• AIM OF THE EXERCISE: Every line of the listing below should be written out exactly.
§
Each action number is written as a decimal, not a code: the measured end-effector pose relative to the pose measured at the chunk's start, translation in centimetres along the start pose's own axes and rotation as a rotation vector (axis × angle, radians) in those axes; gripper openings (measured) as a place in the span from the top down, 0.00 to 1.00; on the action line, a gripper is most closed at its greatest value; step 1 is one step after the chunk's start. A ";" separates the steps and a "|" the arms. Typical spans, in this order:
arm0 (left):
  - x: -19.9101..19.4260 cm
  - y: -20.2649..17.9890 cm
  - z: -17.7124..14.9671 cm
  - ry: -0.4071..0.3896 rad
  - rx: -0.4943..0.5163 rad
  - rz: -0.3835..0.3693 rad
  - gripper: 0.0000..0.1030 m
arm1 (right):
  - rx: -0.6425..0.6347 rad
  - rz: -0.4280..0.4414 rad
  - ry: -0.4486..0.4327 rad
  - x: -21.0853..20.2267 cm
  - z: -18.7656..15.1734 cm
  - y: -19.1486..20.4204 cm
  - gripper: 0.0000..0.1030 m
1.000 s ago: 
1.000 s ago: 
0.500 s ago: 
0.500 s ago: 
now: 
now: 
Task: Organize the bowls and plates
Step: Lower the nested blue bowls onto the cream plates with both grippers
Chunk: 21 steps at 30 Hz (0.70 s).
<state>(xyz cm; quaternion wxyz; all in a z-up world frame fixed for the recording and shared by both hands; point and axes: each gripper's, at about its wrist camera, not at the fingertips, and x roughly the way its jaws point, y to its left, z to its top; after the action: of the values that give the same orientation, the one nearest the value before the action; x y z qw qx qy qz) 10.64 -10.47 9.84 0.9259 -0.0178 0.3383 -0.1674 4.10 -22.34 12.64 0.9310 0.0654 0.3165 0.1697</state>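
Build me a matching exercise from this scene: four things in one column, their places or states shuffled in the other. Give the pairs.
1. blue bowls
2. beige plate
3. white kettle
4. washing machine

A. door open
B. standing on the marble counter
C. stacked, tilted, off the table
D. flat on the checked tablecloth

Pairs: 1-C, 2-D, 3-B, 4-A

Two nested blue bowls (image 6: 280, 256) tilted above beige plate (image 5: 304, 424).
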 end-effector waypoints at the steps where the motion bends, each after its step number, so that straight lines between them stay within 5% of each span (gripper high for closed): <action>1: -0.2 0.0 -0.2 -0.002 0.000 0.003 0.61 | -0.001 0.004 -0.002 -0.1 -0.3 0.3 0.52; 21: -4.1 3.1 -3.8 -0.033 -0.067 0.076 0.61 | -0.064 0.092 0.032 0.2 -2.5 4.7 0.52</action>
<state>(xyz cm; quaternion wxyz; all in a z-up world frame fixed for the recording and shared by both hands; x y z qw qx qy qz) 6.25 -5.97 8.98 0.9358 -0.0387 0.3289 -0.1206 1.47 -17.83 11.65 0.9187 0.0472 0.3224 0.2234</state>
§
• WRITTEN ANSWER:
Each action number is written as a decimal, not a code: the measured end-effector pose relative to the pose measured at the chunk's start, translation in centimetres along the start pose's own axes and rotation as a rotation vector (axis × angle, radians) in those axes; gripper openings (measured) as a place in the span from the top down, 0.00 to 1.00; on the action line, a gripper is most closed at its greatest value; step 1 is one step after the chunk's start. A ";" separates the steps and a "|" the arms. Typical spans, in this order:
arm0 (left):
  - x: -19.9101..19.4260 cm
  - y: -20.2649..17.9890 cm
  - z: -17.7124..14.9671 cm
  - ry: -0.4071..0.3896 rad
  - rx: -0.4943..0.5163 rad
  - rz: -0.3835..0.3693 rad
  - gripper: 0.0000..0.1030 m
arm1 (right):
  - rx: -0.6425..0.6347 rad
  - rz: -0.4280..0.4414 rad
  - ry: -0.4486..0.4327 rad
  - x: -21.0853..20.2267 cm
  - z: -18.7656..15.1734 cm
  - y: -19.1486..20.4204 cm
  - gripper: 0.0000..0.1030 m
1.000 s ago: 
1.000 s ago: 
0.500 s ago: 
0.500 s ago: 
now: 
now: 
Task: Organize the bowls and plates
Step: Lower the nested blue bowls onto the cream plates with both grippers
Chunk: 21 steps at 30 Hz (0.70 s).
<state>(xyz cm; quaternion wxyz; all in a z-up world frame fixed for the recording and shared by both hands; point and axes: each gripper's, at about its wrist camera, not at the fingertips, and x roughly the way its jaws point, y to its left, z to its top; after the action: of the values that give the same orientation, the one nearest the value before the action; x y z qw qx qy qz) 10.64 -10.47 9.84 0.9259 -0.0178 0.3383 -0.1674 4.10 -22.34 12.64 0.9310 0.0654 0.3165 0.1697</state>
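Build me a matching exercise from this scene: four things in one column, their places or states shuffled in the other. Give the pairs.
1. blue bowls
2. beige plate
3. white kettle
4. washing machine

A. door open
B. standing on the marble counter
C. stacked, tilted, off the table
D. flat on the checked tablecloth

Pairs: 1-C, 2-D, 3-B, 4-A

Two nested blue bowls (image 6: 280, 256) tilted above beige plate (image 5: 304, 424).
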 end-effector waypoints at the steps where the motion bends, each after its step number, so that straight lines between them stay within 5% of each span (gripper high for closed): <action>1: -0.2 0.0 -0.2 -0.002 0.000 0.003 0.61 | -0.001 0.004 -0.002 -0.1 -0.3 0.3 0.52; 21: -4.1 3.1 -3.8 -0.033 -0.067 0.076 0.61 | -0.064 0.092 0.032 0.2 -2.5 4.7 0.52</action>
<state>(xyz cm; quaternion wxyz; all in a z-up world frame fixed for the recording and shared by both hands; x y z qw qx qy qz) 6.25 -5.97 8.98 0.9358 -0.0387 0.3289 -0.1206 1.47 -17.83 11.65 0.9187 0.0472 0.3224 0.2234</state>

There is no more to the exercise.